> YOUR TASK:
In the listing that follows, the range to quote begins at the line that has "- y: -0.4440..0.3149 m" and ends after the line that has "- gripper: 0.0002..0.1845"; quote it verbatim and add nothing.

╭─ ENTRIES PROVIDED

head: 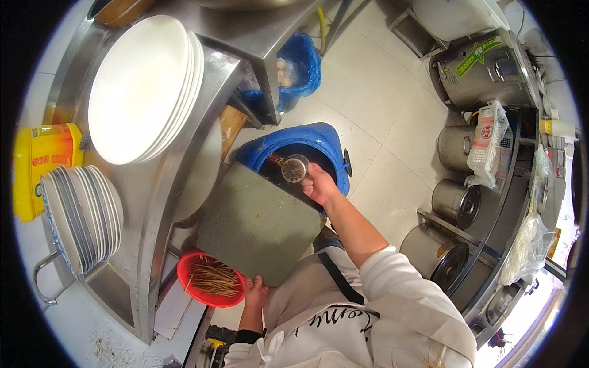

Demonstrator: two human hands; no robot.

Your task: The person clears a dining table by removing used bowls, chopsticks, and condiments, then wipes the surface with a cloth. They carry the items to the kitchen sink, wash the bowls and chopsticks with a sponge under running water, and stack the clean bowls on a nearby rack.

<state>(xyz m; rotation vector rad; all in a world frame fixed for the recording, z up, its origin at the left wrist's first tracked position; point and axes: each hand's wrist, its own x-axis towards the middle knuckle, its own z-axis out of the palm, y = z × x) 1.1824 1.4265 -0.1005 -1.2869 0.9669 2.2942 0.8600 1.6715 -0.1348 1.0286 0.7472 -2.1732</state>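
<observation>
My right hand (319,184) grips a small round cup-like container (294,169), its near end showing dark bits through or on it. The container is over the mouth of a blue plastic barrel (337,137). Brownish bits show just left of the cup, against the barrel's dark inside. A grey-green square board (262,221) covers the near part of the barrel's mouth. At the board's near corner, my left hand (256,290) holds its edge. Just left of that hand, a red plastic bowl (218,301) contains many thin brown sticks.
A steel counter (184,133) on the left bears stacked white plates (138,89), upright dishes (85,221) and a yellow jug (37,161). Beyond the barrel stands a blue-lined bin (303,69). Steel pots (432,253) line a rack at right. Pale tiles (391,110) cover the floor.
</observation>
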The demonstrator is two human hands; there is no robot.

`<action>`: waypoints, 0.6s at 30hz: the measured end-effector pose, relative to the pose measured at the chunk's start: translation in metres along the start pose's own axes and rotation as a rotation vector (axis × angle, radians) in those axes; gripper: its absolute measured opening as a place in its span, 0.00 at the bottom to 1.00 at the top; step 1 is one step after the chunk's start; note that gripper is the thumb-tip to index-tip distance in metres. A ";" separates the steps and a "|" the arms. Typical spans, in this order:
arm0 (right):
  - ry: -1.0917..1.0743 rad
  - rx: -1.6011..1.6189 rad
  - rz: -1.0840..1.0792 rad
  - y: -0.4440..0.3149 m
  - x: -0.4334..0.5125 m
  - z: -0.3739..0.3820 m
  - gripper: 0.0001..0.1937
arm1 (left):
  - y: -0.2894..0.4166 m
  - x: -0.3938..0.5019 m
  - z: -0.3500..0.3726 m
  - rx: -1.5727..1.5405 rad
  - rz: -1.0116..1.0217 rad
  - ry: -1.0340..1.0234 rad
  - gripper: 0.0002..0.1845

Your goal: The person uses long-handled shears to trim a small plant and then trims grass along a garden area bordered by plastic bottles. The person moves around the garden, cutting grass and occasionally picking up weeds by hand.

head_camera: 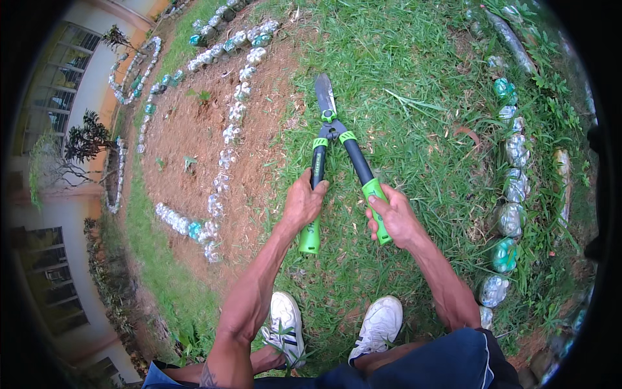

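Observation:
A pair of hedge shears [332, 127] with green and black handles is held over the grass, its blades pointing away from me and nearly together. My left hand [304, 202] is wrapped around the left handle, at the black tube just above the green grip. Around the green grip of the right handle, my right hand [394, 214] is closed. The handles stand a little apart. Short grass [413, 141] lies beneath the blades and hands, with some longer cut-looking blades of grass [413, 102] to the right of the shears.
Stuffed plastic bottles [516, 185] edge the grass at right; another bottle row [231, 133] borders bare soil [187, 126] at left. My white shoes [286, 323] stand on the grass. Small trees [87, 141] and a building with louvred windows [58, 97] are at far left.

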State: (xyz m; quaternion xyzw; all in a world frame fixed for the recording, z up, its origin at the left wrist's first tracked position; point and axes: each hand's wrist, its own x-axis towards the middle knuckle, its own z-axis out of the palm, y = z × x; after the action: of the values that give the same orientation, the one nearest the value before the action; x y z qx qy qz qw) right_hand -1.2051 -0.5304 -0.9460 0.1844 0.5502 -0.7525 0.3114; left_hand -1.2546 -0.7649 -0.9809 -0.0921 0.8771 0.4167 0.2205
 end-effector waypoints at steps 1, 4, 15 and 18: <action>0.020 0.017 0.024 0.011 -0.033 -0.009 0.16 | 0.007 -0.028 0.015 -0.024 0.002 -0.007 0.22; 0.031 0.001 0.086 0.044 -0.120 -0.035 0.24 | -0.011 -0.115 0.023 -0.065 -0.138 -0.045 0.30; -0.048 -0.139 0.308 0.051 -0.191 -0.046 0.25 | -0.075 -0.200 0.053 -0.090 -0.149 -0.128 0.23; 0.062 -0.092 0.142 0.091 -0.190 -0.010 0.24 | -0.012 -0.208 0.089 -0.146 -0.275 -0.131 0.28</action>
State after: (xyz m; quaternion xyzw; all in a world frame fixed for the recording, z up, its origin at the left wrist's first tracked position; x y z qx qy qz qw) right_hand -1.0041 -0.4890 -0.8966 0.2317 0.5790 -0.6965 0.3548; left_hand -1.0385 -0.7090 -0.9422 -0.1994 0.8075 0.4502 0.3249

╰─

> RESULT OF THIS EXERCISE:
  - y: -0.4440..0.3149 m
  - x: -0.4334..0.5125 m
  - z: -0.3739..0.3820 m
  - gripper: 0.0001..0.1937
arm1 (left):
  - y: -0.2894..0.4166 m
  - x: -0.3938..0.5019 m
  - z: -0.3500..0.3726 m
  - rx: -1.5727..1.5405 rad
  - rz: -1.0116..1.0217 rad
  - ry: -1.0340..1.0234 rad
  - gripper: 0.0002..0.1845

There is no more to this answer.